For some time, it's been the law in many parts of New York State that a landowner had no duty to warn visitors of an obvious and readily observable hazard. The idea was that a person of normal intelligence can see an obvious danger and will avoid it.

However, two recent appellate decisions, while generally confirming that rule, have established a new one, that landowners can't fail to address a hazardous condition that they are responsible for just because it's obvious. It is part of a statewide and a nationwide trend away from relieving landlords and others in control of a property from liability for obvious dangers on that property.

In each of these cases, the plaintiff brought an action to recover for injuries sustained due to conditions that were either readily observable or actually known to exist by the Plaintiff.

In MacDonald v. City of Schenectady, the claimant tripped on a crack in a sidewalk that she had walked on daily for over a month and that had been in need of repair since the city removed a tree stump six years prior to the accident.

In Cupo v. Karfunkel, a Federal Express worker suffered injuries when the front wheel of an hydraulic lift caught in a depressed area of a sidewalk on a public street outside a property, causing the lift to overturn, throwing the employee to the ground.

In each of these cases, the property owner moved for dismissal of the case, disclaiming either a duty to warn the victim of the condition or a duty to repair, based on a principle that had been accepted by the courts for years, namely, that there are no such duties to warn or repair when the allegedly dangerous condition was open and readily observable by the victim.

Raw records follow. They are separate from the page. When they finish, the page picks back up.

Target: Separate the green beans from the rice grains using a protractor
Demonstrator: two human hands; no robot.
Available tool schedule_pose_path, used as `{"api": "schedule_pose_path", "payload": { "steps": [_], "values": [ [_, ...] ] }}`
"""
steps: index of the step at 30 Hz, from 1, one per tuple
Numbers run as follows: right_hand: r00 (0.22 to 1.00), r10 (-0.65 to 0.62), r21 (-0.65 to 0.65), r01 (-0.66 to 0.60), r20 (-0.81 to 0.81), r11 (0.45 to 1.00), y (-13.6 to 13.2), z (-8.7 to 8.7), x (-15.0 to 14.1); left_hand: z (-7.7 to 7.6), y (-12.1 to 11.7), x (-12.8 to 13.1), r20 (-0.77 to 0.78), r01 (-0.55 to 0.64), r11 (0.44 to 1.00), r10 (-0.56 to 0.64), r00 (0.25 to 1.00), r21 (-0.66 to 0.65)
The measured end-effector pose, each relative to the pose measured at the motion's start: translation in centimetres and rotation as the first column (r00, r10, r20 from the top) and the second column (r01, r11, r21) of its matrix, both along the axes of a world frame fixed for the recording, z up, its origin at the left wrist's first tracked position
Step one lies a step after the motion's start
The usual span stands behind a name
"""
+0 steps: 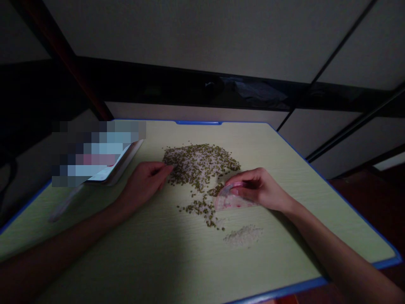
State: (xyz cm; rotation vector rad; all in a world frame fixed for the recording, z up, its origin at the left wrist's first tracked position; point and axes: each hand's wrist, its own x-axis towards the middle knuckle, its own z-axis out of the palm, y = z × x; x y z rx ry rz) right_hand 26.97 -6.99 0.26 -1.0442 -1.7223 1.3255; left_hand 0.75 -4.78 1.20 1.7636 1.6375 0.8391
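A wide pile of green beans mixed with pale rice-like grains (202,164) lies at the middle of the table. My right hand (261,190) is closed on a clear pinkish protractor (230,202), its curved edge beside some green beans just below the pile. My left hand (148,180) is closed, fingertips pressed together at the pile's left edge; anything between them is hidden. A looser patch of mostly green beans (201,209) spreads left of the protractor. Nearer to me is a small separate heap of pale grains (244,236).
A tablet-like device with a lit screen (103,174), partly pixelated, stands tilted at the left on the pale table (142,253). The table has a blue rim (303,287). Cabinet panels (190,33) rise behind its far edge.
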Motion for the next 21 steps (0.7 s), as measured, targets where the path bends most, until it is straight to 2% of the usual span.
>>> {"api": "schedule_pose_path", "payload": {
  "steps": [8,21],
  "values": [
    [0.992,0.106,0.023,-0.108,0.071,0.994,-0.09,0.22,0.42,-0.2,0.1,-0.02,0.005,0.011,1.0,-0.011,1.0,0.009],
    [0.994,0.096,0.023,-0.098,0.052,0.995,-0.28,0.01,-0.04,0.13,-0.16,0.13,0.004,0.001,1.0,-0.001,1.0,0.0]
  ]
}}
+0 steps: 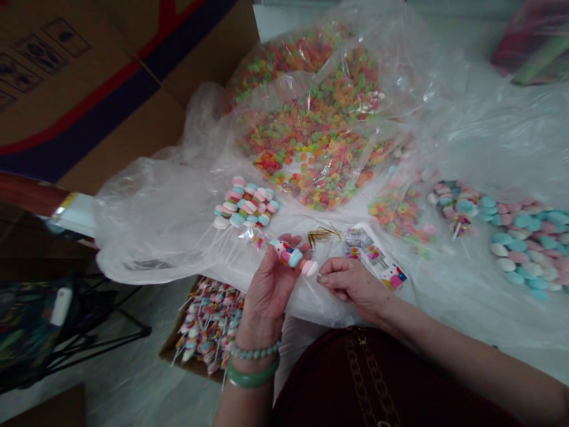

In both cases, however, the courts departed from previous precedent in a Solomonic fashion, generally upholding the exception from a duty to warn, but allowing for the imposition of a duty to correct even open and readily observable conditions to the extent that it can be established that the condition was inherently dangerous.

For example, in MacDonald, the appellate panel said that, while there is no duty to warn, there is a separate and broader duty of care, a duty to maintain one’s property in a reasonably safe condition.

According to the MacDonald court, while the open and obvious defense, as applied to the duty to warn, is based on the rationale that obvious dangers themselves warn of their own condition, the same rationale simply does not hold true with respect to a landowner's more general duty to maintain its property in a reasonably safe condition. Otherwise, the Court reasoned, a landowner could forever fail to fix even an extremely hazardous condition, no matter how likely it might be that injuries would result, simply by virtue of the fact that it is obvious and apparent to onlookers.

The Cupo Court expressed agreement with the reasoning in MacDonald and held that, regardless of any duty to warn of dangerous conditions on the property, a landowner has a separate duty to keep the property in a reasonably safe condition for those who use it.

Yet, despite these two decisions, reversing years of precedent absolving property owners of a duty to repair open and readily observable conditions, the reversal is not without limits.

First, while both courts held that the open and notorious nature of the condition did not automatically absolve the property owner of liability to repair, both held it would be relevant to a finding of “comparative negligence”, a legal theory under which a certain portion of the fault could be attributed to the victims who could have – or should have – avoided some or all of the damage themselves.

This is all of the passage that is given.